A New Covariate Selection Strategy for High Dimensional Data in Causal Effect Estimation with Multivariate Treatments

Selection of covariates is crucial in the estimation of average treatment effects given observational data with high or even ultra-high dimensional pretreatment variables. Existing methods for this problem typically assume sparse linear models for both outcome and univariate treatment, and cannot handle situations with ultra-high dimensional covariates. In this paper, we propose a new covariate selection strategy called double screening prior adaptive lasso (DSPAL) to select confounders and predictors of the outcome for multivariate treatments, which combines the adaptive lasso method with the marginal conditional (in)dependence prior information to select target covariates, in order to eliminate confounding bias and improve statistical efficiency.

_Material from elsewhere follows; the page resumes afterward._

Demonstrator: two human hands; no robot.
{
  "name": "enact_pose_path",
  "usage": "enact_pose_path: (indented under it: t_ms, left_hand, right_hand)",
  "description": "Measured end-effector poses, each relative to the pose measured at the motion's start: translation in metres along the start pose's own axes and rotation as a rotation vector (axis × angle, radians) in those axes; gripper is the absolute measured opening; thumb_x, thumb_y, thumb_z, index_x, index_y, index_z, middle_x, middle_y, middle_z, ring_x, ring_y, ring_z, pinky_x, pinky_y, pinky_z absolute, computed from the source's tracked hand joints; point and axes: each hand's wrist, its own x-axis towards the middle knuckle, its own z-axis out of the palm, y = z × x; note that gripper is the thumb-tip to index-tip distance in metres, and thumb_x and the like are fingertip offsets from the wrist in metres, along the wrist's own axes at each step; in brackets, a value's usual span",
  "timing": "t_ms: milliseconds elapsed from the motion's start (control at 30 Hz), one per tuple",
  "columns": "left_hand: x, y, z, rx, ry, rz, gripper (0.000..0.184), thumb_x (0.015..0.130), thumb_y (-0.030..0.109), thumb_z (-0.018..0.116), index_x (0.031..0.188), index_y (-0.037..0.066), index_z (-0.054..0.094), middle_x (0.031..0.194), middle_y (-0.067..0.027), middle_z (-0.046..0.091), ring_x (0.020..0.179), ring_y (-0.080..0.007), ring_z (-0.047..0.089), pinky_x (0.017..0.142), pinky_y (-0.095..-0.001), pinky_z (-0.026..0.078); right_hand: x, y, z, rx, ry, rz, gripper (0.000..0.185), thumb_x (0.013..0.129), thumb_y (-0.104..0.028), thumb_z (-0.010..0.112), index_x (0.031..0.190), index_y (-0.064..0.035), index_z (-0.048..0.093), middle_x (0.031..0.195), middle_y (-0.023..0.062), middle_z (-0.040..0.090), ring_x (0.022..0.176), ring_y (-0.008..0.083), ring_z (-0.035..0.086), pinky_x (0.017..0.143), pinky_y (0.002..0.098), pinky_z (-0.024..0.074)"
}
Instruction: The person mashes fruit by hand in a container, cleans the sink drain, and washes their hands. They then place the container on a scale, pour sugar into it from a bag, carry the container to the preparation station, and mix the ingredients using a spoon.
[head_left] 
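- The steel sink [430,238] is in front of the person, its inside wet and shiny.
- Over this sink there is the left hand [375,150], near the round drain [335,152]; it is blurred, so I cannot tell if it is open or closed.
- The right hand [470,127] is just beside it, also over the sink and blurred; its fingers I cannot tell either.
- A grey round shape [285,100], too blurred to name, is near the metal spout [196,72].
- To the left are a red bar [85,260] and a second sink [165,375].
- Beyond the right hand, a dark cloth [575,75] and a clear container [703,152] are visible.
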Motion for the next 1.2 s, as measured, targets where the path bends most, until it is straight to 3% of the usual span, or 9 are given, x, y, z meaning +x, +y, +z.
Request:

The distinctive features of our proposal are that it can be applied to high-dimensional or even ultra-high dimensional covariates for multivariate treatments, and can deal with the cases of both parametric and nonparametric outcome models, which makes it more robust compared to other methods. Our theoretical analyses show that the proposed procedure enjoys the sure screening property, the ranking consistency property and the variable selection consistency. Through a simulation study, we demonstrate that the proposed approach selects all confounders and predictors consistently and estimates the multivariate treatment effects with smaller bias and mean squared error compared to several alternatives under various scenarios. In real data analysis, the method is applied to estimate the causal effect of a three-dimensional continuous environmental treatment on cholesterol level and enlightening results are obtained.

翻译：协变量选择在基于高维甚至超高维预处理变量的观测数据估计平均处理效应时至关重要。现有方法通常假设结果变量和单变量处理均服从稀疏线性模型，无法处理超高维协变量情况。本文提出一种名为双重筛选先验自适应套索（DSPAL）的新型协变量选择策略，用于为多变量处理选择混杂因素和结果预测因子。该方法将自适应套索与边际条件（独立）先验信息相结合来选择目标协变量，旨在消除混杂偏倚并提高统计效率。本方法的显著特点在于：可适用于多变量处理的高维乃至超高维协变量场景，并能处理参数和非参数结果模型的情况，相较于其他方法具有更强的鲁棒性。理论分析表明，所提方法具有确定筛选性质、排序一致性和变量选择一致性。通过模拟研究，我们证明该方法能够一致地选择所有混杂因素和预测因子，并在多种场景下相比其他替代方法以更小的偏倚和均方误差估计多变量处理效应。在真实数据分析中，将该方法应用于估计三维连续环境处理对胆固醇水平的因果效应，获得了具有启示性的结果。